Я рассказал, не скрывая правды, о настроениях в деревне. Потурецкий слушал внимательно, кивая головой.
— Независимо от всего, объективно оценивая положение, такая неприязнь к «городским», к буржуазии, явление положительное. Ведь это значит, трудовой народ «поднимает голову», пролетариат встает с коленей.

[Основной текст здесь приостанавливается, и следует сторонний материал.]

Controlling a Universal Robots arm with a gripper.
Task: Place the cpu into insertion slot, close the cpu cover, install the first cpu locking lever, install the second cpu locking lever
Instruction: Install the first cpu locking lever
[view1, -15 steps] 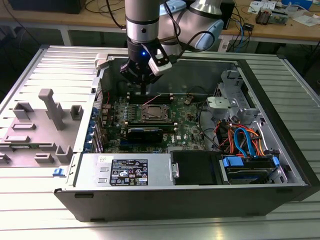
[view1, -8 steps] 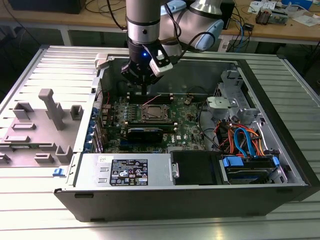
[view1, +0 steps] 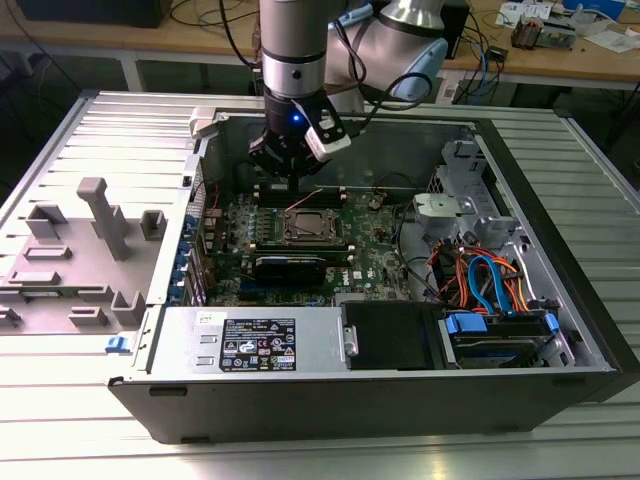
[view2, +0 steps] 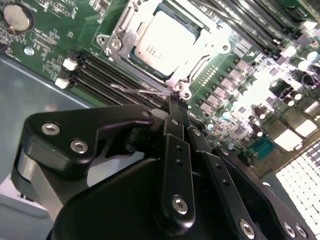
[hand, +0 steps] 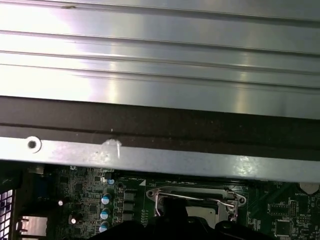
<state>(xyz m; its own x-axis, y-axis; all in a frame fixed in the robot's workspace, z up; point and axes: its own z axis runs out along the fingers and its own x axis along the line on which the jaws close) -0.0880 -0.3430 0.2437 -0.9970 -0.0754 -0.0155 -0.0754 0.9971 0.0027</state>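
Hanging low inside the open computer case (view1: 560, 290), the gripper (view2: 176, 100) has its fingers pressed together, their tips touching a thin wire lever (view2: 137, 91) at one corner of the insertion slot (view2: 167, 45). The cpu (view2: 167, 37) lies flat in that slot on the green motherboard (view1: 380, 245), and the cpu cover (view2: 120, 37) is folded down around it, its window framing the chip's silver top.

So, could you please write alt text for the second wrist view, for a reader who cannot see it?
The black end effector has its tip at a thin wire locking lever beside the socket, where the cpu sits under the closed cpu cover. Black memory slots and the green motherboard surround it.
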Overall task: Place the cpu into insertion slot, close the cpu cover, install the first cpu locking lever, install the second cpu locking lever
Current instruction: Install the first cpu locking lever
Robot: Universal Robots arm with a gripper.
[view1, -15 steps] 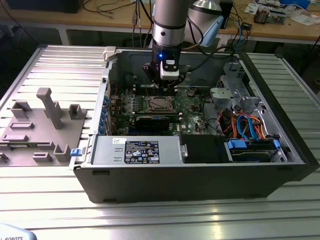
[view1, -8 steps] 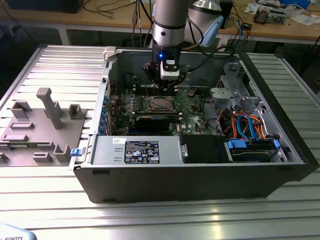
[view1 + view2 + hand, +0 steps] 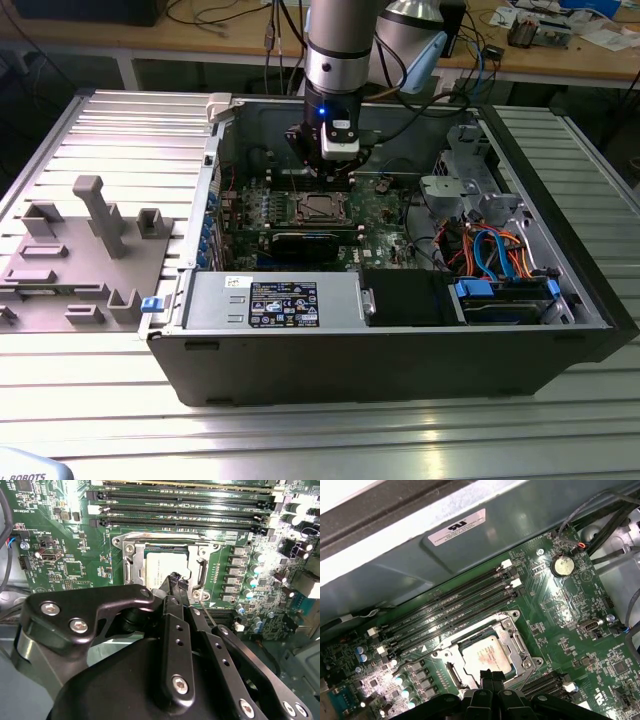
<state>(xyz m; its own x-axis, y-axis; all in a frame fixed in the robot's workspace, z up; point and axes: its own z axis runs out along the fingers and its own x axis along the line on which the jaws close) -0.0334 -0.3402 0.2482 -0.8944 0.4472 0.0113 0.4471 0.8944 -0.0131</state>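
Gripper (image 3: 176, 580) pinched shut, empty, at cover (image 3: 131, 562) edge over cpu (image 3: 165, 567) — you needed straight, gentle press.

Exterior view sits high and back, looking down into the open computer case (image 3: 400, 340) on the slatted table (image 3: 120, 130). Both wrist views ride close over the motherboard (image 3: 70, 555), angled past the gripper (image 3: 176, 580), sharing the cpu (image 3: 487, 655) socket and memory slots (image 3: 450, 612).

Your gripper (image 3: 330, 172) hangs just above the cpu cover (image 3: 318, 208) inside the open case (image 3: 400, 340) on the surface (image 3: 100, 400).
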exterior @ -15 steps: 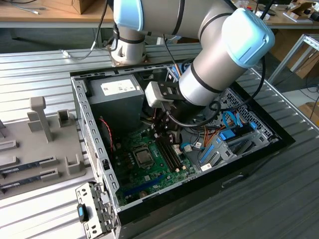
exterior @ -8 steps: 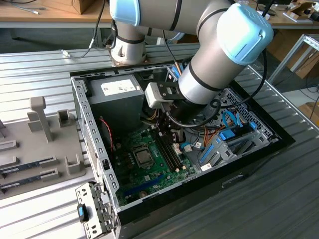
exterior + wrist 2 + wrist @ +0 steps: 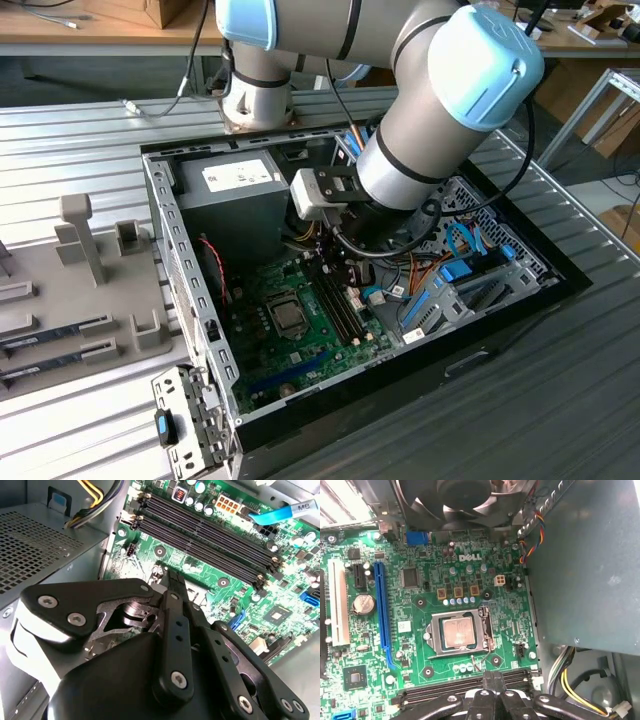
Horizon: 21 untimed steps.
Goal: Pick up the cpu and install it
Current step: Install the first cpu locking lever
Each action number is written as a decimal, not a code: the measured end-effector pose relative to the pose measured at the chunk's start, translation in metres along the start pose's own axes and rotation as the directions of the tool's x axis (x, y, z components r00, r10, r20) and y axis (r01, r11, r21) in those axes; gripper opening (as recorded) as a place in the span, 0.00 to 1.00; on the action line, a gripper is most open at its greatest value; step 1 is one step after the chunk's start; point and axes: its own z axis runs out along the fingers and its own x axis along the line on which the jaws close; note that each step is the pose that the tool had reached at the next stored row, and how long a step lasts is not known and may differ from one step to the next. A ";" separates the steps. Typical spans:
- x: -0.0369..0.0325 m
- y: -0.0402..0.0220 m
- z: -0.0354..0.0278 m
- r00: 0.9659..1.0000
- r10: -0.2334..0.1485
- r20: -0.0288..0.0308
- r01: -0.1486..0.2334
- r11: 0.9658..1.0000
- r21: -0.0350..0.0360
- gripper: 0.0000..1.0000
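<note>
The grey power box (image 3: 235, 195) sits at the far left inside the open computer case (image 3: 190, 300). The cpu (image 3: 458, 632) lies flat in its socket on the green board (image 3: 415, 625). Just beside the socket, over the long memory slots (image 3: 210, 535), hangs the gripper (image 3: 493, 679) with its fingers (image 3: 175, 587) pressed together, holding nothing.

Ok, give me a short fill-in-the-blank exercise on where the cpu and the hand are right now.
1. The cpu sits in the socket on the green ____.
2. In the first wrist view, the long slot beside the round battery is coloured ____.
3. In the exterior view, the arm reaches down into the open computer ____.
4. In the second wrist view, the hand hovers over the board with ____ between its fingertips.

Missing words: motherboard; blue; case; nothing
</note>
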 end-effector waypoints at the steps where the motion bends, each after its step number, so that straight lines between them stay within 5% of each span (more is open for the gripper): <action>1: -0.0006 0.0005 0.0000 1.000 -0.006 -0.004 0.006 1.000 -0.001 0.11; 5: -0.0057 0.0015 0.0012 0.998 -0.045 -0.033 0.045 0.999 -0.005 0.11; 6: -0.0071 0.0017 0.0017 0.998 -0.056 -0.035 0.055 0.998 -0.007 0.11; 11: -0.0066 0.0059 0.0040 0.996 -0.086 -0.039 0.085 0.996 -0.011 0.11; 16: -0.0064 0.0067 0.0050 0.986 -0.157 -0.047 0.156 0.987 -0.023 0.11; 21: -0.0057 0.0085 0.0058 0.986 -0.158 -0.047 0.157 0.987 -0.023 0.11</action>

Я вернулся в свою квартиру и, терпеливо ожидая, пока Кромер кончит работу, приготовил себе в кухне поесть. И все никак не решался достать бумагу Потурецкого, прочитать ее, как он просил, ибо предчувствовал, что это чтение опасное, опасное для моего спокойствия, поэтому решил дождаться ночи. Кромер кончил поздно, убрал комнату перед уходом, и я наконец расположился в ней как истинный ее владелец, только большой ящик в углу напоминал о рискованном занятии непрошеного гостя. Я смотрел на этот ящик с суеверным страхом, мне казалось, что в любой момент он заговорит во весь голос, и я не смогу заглушить его. Наконец наступила ночь. Я плотно занавесил окна и начал читать машинописный текст Потурецкого. Я бы солгал, утверждая, что до сих пор помню содержание, но хорошо помню впечатление, какое он на меня произвел. Меня будто звали, именно меня, лично, люди, о которых говорил Потурецкий, живущие и погибающие за его мир, поляки, о которых я ничего не знал, либо знал очень мало. Внезапно все то, что раньше вызывало у меня ужас или беспокойство и что было связано с довоенным прозвищем Потурецкого «коммунист», стало мне близким, все им сказанное вытекало из нашей польской истории. Он писал о крестьянских бунтах, о Костке Наперсном, о польских якобинцах, о Костюшко. о солдатах коммунистических общин в период Большой эмиграции, о Дембовском, Сцегенном, Ярославе Домбровсксм, генерале Врублевском, о «красных» повстанцах в ноябрьском[9] и январском[10] восстаниях, о польских коммунарах и первых социалистах, но больше всего меня взволновало упоминание о солдатах ноябрьского восстания, преданных, покинутых, посаженных пруссаками в тюрьму после перехода границы и выкинутых бурей во время морского путешествия в Новый Свет на английский берег. Там, в Портсмуте, они создали революционную общину, и Потурецкий приводил их программу, в которой говорилось о совсем иной Польше, отличной от панской. Эти солдаты, потерпевшие поражение, творцы программы новой, справедливой Польши, были мне особенно близки. Я ничего не знал о них.